Bag limits are based off of the total allowable catch alloted to Ohio fisherman. Let's say that (made up numbers here) we are allocated a total of 100,000 fish during a season. The ODNR figures that on average over the course of a seaon an average of all fisherman might take four walleye on a trip using the allowed two rods. Some fisherman limit with 6 every time, some only get 1 or 2. Lets say that there are 2500 fisherman in ohio who go out 10 days a year. Based on those average numbers the ODNR has set a daily bag limit of 6 walleye. Note the importance of using averages and statistics in setting limits. Perhaps it is not done this way. If so, please educate me on how the limits are set.

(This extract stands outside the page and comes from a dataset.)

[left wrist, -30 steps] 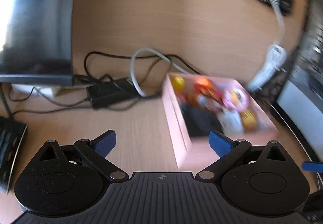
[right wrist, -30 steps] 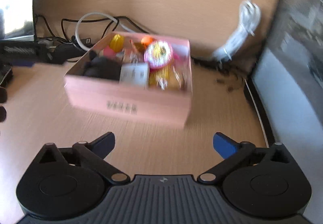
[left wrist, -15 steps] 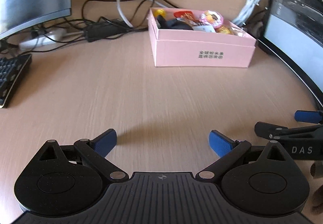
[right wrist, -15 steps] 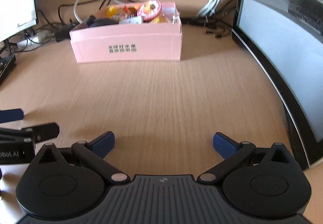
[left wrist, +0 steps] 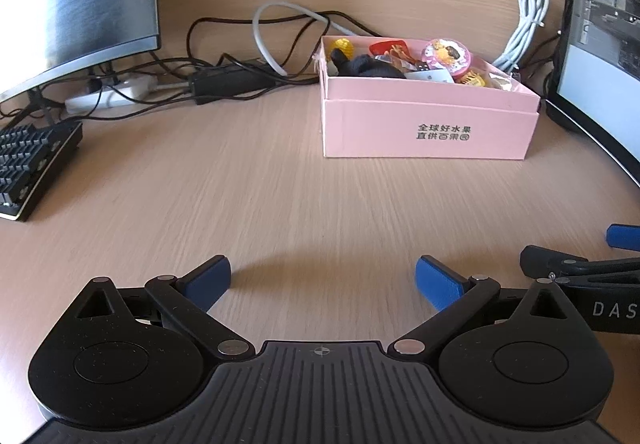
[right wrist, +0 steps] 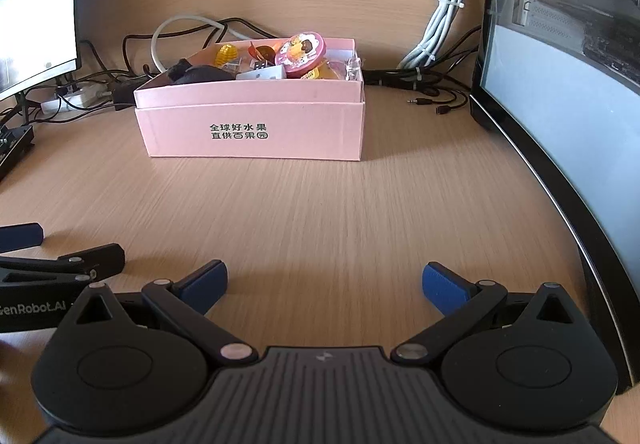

Now, lets say you raise the rod limit from 2 to 3. Maybe the average fish caught per fisherman only goes up one from 4 to 5. Let's say the same number of fisherman go out each year for the same number of days and the total allowable catch does not increase. In order to stay under the 100,000 fish quota the daily bag limit would have to be reduced to a daily bag limit of 4 walleye, which is what the average catch would have been prior to increasing the rod limit in the first place. Now the average catch is actually at the limit in order to stay under the TAC for the year.

Unless my logic is faulty, increasing the rod limit would necessitate decreasing the daily bag limit. It just means that more people would limit out on less fish in a shorter period of time to reach the total allowable catch limit. More people would get their smaller limit quicker. Is that what we want?


----------



## CarpetBagger (Sep 21, 2009)

...I think they should just put a cap on rods all boats fishing...If you are on fish you dont need more than 6 rods to fill the cooler in a fast fashion...All the rest is really just for show...I *rarely* run more than 12 rods regaurdless of how many guys are fishing on my boat...In the rough stuff we have boxed 30-36 walleyes easily in a day using only 6-8 rods.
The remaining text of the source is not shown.